**DIRECTIONS FOR THIS TASK:**
Only one stretch of the data below is wanted: the lines starting at the one with "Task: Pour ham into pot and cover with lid" and ending at the one with "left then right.", both included, given again exactly.

**INPUT FOR THIS TASK:**
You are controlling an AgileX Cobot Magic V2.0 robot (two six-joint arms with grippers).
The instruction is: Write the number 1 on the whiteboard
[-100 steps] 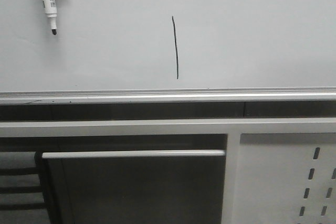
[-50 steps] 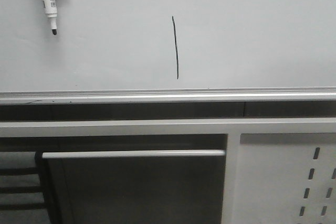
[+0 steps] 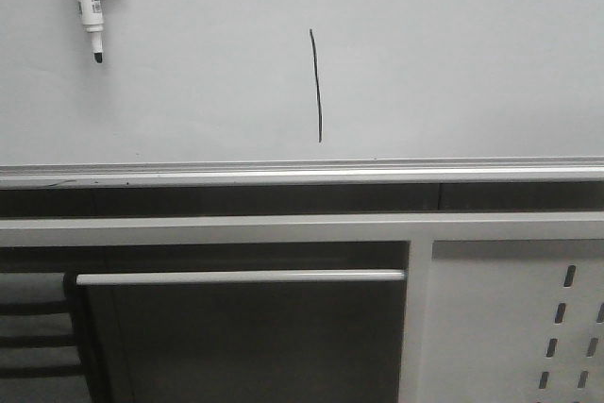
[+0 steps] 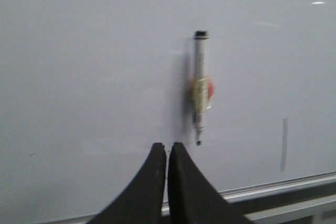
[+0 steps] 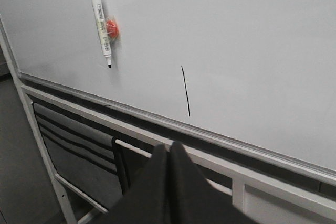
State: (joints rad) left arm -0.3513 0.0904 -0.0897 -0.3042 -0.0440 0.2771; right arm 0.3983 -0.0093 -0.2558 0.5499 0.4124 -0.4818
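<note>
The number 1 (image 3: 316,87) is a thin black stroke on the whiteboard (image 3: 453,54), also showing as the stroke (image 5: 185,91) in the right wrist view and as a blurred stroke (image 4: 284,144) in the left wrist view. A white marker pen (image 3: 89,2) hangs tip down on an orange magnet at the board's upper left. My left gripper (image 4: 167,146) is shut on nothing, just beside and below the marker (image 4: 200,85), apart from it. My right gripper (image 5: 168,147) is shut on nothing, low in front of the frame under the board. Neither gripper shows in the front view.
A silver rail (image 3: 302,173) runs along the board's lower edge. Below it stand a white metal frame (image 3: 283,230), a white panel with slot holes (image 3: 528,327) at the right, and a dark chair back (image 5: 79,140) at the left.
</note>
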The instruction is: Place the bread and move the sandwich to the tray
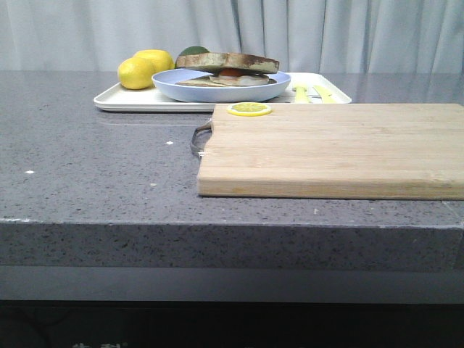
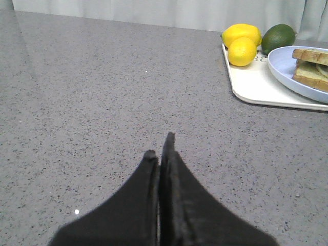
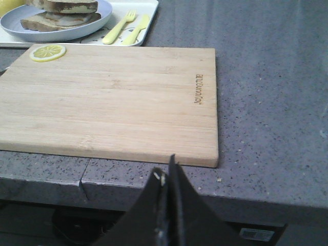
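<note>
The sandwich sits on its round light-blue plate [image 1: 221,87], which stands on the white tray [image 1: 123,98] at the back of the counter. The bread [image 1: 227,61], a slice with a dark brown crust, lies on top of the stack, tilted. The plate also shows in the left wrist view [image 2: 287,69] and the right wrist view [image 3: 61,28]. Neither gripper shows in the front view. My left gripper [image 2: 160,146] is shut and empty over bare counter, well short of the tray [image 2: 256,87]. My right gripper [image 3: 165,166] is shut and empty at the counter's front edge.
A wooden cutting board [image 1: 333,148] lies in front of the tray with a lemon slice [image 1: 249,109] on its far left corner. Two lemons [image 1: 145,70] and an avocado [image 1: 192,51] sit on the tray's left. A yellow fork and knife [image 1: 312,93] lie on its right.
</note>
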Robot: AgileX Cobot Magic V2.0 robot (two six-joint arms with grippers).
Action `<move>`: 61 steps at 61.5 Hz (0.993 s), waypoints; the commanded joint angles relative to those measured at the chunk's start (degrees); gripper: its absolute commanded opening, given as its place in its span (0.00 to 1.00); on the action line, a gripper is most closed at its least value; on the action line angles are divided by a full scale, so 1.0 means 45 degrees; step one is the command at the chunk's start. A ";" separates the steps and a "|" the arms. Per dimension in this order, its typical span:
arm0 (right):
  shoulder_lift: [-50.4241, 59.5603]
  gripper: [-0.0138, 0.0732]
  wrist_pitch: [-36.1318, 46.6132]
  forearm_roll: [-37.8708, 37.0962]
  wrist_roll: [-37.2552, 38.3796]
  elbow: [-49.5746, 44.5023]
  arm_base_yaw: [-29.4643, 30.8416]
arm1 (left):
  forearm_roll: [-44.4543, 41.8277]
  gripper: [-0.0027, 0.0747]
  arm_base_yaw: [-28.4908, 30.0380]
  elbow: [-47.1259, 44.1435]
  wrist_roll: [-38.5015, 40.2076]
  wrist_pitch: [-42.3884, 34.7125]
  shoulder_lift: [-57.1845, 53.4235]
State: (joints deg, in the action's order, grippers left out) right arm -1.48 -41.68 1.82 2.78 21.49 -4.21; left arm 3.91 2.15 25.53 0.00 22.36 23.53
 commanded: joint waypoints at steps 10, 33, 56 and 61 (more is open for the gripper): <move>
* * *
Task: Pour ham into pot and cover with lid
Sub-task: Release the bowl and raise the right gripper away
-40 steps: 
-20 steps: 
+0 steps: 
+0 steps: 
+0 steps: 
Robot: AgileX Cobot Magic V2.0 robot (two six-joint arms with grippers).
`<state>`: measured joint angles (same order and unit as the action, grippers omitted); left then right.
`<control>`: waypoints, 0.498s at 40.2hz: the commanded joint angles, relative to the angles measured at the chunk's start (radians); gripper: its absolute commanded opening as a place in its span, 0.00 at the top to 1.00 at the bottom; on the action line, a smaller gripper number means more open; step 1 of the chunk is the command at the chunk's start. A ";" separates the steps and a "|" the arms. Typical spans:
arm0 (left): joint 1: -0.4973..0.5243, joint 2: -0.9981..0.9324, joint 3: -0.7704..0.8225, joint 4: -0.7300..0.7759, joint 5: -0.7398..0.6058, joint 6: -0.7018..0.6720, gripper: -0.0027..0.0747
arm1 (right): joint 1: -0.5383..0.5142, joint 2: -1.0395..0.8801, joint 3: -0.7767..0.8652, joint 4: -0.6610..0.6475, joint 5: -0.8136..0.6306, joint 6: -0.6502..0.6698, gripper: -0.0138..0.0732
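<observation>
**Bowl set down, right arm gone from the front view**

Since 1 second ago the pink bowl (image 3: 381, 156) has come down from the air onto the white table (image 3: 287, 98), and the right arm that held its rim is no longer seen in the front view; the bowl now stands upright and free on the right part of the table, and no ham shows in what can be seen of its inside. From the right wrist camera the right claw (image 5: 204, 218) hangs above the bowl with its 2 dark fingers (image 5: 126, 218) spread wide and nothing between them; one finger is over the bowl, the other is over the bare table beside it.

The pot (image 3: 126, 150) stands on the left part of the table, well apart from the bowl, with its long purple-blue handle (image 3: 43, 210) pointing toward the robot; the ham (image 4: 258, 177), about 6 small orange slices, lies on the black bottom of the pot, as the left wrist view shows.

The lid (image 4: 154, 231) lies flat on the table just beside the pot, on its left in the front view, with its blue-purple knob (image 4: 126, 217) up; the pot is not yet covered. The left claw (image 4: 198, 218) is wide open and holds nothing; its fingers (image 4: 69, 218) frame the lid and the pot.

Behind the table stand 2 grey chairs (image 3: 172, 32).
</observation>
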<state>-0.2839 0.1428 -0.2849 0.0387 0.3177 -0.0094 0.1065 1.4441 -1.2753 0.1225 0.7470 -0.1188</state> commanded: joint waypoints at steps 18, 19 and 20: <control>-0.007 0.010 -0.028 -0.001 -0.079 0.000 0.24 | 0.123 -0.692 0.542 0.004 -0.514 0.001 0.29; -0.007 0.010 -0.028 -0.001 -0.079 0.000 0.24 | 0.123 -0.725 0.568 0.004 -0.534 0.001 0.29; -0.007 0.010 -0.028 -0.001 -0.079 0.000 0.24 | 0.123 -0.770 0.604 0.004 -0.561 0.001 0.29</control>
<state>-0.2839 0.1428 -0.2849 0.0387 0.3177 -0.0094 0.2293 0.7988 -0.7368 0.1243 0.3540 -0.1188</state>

**WRITTEN SOLUTION:**
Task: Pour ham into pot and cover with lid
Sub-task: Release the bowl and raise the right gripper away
-40 steps: 
-20 steps: 
+0 steps: 
+0 steps: 
+0 steps: 
Robot: AgileX Cobot Magic V2.0 robot (two six-joint arms with grippers).
`<state>`: measured joint angles (same order and unit as the action, grippers omitted); left then right.

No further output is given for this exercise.